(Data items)
━━━━━━

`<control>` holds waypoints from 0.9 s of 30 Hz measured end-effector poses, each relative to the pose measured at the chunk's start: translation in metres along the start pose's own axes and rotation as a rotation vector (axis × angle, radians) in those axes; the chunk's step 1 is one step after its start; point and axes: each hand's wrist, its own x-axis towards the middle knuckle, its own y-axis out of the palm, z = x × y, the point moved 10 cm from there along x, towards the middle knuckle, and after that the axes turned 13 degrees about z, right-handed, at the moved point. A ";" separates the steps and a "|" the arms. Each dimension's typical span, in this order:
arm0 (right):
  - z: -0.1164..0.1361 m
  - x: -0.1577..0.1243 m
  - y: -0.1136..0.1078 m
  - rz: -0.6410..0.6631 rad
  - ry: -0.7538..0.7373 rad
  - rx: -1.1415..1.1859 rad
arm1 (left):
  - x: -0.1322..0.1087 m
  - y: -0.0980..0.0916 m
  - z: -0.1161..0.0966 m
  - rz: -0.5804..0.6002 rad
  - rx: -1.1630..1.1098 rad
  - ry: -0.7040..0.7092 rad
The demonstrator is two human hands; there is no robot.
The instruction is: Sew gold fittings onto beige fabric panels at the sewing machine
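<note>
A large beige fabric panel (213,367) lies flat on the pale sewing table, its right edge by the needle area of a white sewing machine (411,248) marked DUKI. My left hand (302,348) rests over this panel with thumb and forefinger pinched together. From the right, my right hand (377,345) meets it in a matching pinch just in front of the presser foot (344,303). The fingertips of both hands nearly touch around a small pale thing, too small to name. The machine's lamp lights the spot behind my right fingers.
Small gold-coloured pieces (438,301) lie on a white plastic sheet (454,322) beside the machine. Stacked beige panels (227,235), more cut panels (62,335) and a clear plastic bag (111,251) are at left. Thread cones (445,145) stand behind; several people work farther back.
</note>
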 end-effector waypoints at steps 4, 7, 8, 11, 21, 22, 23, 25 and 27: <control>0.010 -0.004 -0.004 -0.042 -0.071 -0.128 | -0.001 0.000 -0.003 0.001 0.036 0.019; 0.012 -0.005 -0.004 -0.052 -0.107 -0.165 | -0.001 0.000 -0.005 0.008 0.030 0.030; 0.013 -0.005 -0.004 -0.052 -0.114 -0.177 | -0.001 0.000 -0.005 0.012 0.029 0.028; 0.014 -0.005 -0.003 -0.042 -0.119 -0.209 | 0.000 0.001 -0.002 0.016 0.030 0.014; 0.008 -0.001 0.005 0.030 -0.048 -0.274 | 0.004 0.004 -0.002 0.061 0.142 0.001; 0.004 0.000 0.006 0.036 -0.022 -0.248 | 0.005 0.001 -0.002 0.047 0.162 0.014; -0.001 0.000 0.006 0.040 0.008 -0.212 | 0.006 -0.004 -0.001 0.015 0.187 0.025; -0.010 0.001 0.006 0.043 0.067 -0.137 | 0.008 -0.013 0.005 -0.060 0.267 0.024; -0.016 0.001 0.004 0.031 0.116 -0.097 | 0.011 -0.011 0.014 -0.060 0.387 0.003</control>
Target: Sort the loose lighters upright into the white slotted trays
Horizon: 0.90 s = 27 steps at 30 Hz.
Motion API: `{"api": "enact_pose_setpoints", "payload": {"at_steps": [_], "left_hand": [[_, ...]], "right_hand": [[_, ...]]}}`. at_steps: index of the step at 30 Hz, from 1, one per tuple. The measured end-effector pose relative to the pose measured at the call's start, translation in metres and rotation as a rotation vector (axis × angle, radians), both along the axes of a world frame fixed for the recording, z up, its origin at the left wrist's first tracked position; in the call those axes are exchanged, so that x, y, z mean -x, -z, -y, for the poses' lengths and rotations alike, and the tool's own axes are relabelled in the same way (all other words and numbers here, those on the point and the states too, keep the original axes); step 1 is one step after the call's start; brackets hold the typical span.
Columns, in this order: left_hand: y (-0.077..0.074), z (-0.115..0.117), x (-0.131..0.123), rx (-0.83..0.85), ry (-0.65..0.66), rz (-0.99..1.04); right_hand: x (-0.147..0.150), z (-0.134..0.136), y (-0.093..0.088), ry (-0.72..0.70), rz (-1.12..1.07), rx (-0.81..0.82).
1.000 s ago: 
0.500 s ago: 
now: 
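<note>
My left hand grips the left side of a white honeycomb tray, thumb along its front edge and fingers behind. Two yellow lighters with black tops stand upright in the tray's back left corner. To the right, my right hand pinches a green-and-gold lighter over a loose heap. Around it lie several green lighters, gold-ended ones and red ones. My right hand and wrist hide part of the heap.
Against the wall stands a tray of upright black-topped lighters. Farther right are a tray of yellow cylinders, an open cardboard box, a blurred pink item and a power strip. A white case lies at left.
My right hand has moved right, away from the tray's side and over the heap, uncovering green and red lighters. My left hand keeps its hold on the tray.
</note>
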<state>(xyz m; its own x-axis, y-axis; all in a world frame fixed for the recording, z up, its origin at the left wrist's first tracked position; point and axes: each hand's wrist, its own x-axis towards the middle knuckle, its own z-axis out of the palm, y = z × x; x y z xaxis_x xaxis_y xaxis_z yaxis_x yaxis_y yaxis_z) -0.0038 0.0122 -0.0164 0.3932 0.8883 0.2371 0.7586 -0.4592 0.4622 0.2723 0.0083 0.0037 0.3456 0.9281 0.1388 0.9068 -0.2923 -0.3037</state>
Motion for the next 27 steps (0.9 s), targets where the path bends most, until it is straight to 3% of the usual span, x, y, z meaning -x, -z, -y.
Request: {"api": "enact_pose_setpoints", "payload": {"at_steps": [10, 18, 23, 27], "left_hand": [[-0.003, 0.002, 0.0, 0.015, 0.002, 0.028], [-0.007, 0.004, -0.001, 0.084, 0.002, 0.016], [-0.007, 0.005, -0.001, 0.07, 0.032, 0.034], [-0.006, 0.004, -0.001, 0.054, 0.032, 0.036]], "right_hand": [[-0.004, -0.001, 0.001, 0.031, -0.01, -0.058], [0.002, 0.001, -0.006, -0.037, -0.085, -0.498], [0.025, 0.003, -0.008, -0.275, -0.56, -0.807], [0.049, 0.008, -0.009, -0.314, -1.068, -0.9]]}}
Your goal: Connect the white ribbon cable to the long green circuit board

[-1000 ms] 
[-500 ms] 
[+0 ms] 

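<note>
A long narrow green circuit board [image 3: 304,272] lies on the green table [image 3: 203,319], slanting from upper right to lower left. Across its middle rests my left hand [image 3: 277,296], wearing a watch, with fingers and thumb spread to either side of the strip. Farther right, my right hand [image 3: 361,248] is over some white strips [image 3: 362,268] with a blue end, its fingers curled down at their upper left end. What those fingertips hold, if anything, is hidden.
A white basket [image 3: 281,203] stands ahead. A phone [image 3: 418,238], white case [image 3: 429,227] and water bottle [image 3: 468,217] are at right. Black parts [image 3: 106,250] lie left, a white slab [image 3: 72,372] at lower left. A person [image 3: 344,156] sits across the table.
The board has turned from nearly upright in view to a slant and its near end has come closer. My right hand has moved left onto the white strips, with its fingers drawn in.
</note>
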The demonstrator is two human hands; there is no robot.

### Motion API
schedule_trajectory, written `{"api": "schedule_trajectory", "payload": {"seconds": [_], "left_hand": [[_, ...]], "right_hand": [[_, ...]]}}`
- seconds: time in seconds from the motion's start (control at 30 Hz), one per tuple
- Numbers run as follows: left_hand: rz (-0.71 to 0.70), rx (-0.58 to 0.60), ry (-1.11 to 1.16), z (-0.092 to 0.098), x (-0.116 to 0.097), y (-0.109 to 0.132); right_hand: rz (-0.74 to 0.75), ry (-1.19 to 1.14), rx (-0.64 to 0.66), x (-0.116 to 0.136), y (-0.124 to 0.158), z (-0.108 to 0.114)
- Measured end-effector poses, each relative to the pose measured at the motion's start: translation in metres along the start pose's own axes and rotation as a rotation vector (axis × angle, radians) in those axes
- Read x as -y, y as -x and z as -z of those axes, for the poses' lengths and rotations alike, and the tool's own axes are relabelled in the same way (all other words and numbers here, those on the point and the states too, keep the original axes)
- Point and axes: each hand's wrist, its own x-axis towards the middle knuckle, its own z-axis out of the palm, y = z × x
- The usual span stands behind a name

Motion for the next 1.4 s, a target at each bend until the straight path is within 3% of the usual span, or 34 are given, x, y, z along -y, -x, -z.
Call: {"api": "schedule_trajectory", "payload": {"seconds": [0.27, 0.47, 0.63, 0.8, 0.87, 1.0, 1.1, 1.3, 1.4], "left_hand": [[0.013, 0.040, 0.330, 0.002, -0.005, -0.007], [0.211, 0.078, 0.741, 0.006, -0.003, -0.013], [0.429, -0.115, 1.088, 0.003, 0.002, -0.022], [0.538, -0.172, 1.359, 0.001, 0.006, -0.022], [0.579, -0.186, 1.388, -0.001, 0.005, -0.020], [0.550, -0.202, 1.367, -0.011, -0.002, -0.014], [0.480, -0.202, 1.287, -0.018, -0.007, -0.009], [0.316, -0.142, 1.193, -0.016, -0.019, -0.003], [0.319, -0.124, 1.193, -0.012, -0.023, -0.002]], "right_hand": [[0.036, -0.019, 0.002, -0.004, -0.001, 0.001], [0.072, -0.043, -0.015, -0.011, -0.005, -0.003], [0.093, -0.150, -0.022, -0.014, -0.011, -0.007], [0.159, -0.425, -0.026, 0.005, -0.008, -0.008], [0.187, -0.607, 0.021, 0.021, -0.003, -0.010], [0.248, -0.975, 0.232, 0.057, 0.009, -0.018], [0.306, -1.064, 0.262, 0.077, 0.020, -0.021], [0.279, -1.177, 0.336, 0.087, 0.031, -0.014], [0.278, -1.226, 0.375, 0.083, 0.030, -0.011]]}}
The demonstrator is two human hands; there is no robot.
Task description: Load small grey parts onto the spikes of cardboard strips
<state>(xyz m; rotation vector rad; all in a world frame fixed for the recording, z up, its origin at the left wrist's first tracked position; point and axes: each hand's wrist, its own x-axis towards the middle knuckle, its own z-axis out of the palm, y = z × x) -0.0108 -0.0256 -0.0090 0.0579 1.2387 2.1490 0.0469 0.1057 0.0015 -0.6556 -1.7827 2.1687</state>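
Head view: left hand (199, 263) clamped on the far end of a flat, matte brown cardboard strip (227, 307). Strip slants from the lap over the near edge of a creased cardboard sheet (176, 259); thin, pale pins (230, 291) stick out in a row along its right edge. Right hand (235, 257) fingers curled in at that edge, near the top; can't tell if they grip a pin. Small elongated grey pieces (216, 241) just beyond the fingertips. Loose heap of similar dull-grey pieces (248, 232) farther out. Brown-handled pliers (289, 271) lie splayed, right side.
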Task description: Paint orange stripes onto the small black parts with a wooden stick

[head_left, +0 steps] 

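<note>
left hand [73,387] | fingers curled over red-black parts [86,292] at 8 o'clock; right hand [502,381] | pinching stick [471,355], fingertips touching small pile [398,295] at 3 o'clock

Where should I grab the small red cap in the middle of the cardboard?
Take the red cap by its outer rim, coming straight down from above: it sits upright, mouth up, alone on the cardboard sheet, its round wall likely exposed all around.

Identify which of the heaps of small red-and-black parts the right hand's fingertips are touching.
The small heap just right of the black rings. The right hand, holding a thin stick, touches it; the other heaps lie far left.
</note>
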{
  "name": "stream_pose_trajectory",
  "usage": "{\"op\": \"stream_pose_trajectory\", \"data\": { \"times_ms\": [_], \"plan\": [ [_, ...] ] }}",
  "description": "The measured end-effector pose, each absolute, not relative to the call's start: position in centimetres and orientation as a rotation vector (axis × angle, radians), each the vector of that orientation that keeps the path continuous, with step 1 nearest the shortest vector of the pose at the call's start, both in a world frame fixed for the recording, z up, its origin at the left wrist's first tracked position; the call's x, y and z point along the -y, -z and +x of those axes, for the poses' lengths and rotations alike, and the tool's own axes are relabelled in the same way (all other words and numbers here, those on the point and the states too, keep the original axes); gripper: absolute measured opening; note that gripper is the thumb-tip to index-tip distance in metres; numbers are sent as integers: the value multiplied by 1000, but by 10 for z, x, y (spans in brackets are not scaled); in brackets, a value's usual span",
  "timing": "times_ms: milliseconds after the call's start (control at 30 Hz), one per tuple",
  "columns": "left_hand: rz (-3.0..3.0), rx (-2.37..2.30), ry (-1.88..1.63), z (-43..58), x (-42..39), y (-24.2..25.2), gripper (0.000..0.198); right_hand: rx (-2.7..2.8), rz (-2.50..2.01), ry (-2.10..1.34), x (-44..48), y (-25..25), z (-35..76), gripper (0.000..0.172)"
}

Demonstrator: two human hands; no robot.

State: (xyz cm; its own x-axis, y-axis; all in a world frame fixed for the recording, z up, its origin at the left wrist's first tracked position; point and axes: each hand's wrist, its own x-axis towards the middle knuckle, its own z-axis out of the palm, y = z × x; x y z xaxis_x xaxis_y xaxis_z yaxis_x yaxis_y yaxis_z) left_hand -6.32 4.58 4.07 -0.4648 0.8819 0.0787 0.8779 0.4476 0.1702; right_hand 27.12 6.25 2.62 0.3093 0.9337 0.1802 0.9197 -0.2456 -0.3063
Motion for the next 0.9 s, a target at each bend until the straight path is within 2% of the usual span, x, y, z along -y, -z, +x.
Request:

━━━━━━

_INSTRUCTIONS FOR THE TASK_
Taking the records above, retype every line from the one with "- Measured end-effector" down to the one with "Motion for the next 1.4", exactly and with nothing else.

_EXERCISE ANSWER_
- Measured end-effector poses, each relative to the pose measured at the motion's start: translation in metres along the start pose's own axes and rotation as a rotation vector (axis × angle, radians) in those axes
- Read x as -y, y as -x and z as -z of those axes, for the poses' lengths and rotations alike, and the tool's own axes are relabelled in the same way (all other words and numbers here, those on the point and the states too, keep the original axes)
- Point and axes: each hand's wrist, its own x-axis towards the middle knuckle, its own z-axis out of the palm, y = z × x
- The usual span stands behind a name

Motion for the next 1.4 s, a target at each bend until the straight path is within 3% of the usual span, or 34 are given, x, y, z along -y, -x, -z.

There's no more to the answer.